Três homens viram réus por enviar bomba em pacote com chocolates para filha do presidente do Ceará
Três homens viraram réus nesta sexta-feira (17) por envolvimento no envio de uma caixa de chocolate com explosivo para a filha de João Paulo Silva, presidente do Ceará Sporting Club. O MPCE denunciou os suspeitos por associação criminosa, ameaça e uso de explosão. A denúncia foi
Três homens viram réus por enviar bomba em pacote com chocolates para filha do presidente do Ceará
Três homens viraram réus nesta sexta-feira (17) por envolvimento no envio de uma caixa de chocolate com explosivo para a filha de João Paulo Silva, presidente do Ceará Sporting Club. O Ministério Público do Ceará (MPCE) denunciou os suspeitos por crimes que vão de associação criminosa a exposição a perigo com explosão. A denúncia foi aceita pelo Juízo da 10ª Vara Criminal da Comarca de Fortaleza. O caso, que aconteceu no dia 35 de junho deste ano, chocou torcedores e autoridades pela ousadia e pelo potencial de dano.

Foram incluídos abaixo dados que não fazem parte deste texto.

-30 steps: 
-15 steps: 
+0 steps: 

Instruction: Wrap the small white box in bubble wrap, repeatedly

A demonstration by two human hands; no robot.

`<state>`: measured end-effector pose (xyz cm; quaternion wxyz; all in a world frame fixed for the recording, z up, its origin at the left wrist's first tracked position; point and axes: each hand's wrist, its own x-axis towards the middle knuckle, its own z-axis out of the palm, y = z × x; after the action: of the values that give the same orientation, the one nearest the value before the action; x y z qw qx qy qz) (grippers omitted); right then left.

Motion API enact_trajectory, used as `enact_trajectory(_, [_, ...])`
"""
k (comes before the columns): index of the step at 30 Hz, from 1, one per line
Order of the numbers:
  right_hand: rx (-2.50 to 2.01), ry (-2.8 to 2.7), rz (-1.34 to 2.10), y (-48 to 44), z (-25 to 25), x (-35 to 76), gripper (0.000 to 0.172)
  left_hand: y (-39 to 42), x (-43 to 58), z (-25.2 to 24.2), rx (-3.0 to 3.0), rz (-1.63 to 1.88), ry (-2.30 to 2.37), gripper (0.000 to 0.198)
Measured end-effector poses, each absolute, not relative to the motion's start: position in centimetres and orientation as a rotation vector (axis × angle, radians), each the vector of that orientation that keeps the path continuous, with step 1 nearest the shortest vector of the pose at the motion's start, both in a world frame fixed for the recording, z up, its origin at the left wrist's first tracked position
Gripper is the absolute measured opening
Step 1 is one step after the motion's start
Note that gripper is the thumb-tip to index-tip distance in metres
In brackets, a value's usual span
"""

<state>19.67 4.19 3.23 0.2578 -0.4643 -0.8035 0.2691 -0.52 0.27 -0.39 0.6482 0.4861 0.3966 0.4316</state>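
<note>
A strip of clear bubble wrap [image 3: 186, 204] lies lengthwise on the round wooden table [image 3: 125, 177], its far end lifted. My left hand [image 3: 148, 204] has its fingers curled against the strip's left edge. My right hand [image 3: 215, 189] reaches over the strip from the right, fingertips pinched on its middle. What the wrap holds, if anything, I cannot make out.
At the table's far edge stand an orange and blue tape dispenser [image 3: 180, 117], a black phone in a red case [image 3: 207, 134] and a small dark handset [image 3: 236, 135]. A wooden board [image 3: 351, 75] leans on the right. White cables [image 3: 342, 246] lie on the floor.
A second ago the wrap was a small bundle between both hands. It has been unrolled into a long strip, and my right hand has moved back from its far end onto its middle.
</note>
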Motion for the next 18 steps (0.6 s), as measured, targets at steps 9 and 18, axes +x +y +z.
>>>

O que aconteceu: a caixa de chocolate com explosivo
No dia 35 de junho, a filha de João Paulo Silva, presidente do Ceará Sporting Club, recebeu um pacote que aparentava ser uma simples caixa de chocolates. Dentro, no entanto, havia um artefato explosivo. A tentativa de atentado mobilizou a Polícia Civil do Ceará, que iniciou investigações imediatas para identificar os responsáveis.
Quem são os réus e os crimes
O MPCE denunciou três homens pelo envio do pacote: Kaio Fellype Rodrigues Isackson da Costa, Sérgio Tibúrcio dos Santos e André Luiz Level Barbosa da Silva. Eles foram acusados formalmente pelos seguintes crimes:
- Associação criminosa
- Ocultação de sinal identificador de veículo automotor
- Ameaça
- Expor a perigo a vida, a integridade física ou o patrimônio de alguém utilizando explosão
A denúncia foi aceita pelo Juízo da 10ª Vara Criminal da Comarca de Fortaleza, tornando os três formalmente réus no processo.
Prisões e situação atual
Kaio e Sérgio foram presos no dia 30 de junho, cinco dias após o ocorrido. André Luiz, no entanto, não havia sido preso até a publicação da reportagem original. As defesas dos acusados não foram localizadas para comentar a denúncia do MPCE até o fechamento da matéria.
Repercussão e contexto
O atentado contra a filha do presidente do Ceará gerou comoção no meio esportivo e político do estado. A ação, que misturou um presente aparentemente inofensivo com um artefato explosivo, levantou questões sobre segurança de figuras públicas e seus familiares. O caso segue em segredo de Justiça na 10ª Vara Criminal de Fortaleza.
Perguntas Frequentes
O que motivou o atentado?
Até o momento, a motivação não foi oficialmente divulgada pelo MPCE ou pela polícia. As investigações seguem em andamento.
A filha do presidente ficou ferida?
A reportagem original não informa se houve feridos. O pacote foi interceptado antes de causar danos.
Qual a pena para os crimes?
Os crimes de associação criminosa, ameaça e exposição a perigo com explosão podem resultar em penas que variam de reclusão de 2 a 8 anos, somadas, dependendo das circunstâncias.
Onde o caso está sendo julgado?
O processo tramita na 10ª Vara Criminal da Comarca de Fortaleza, no Ceará.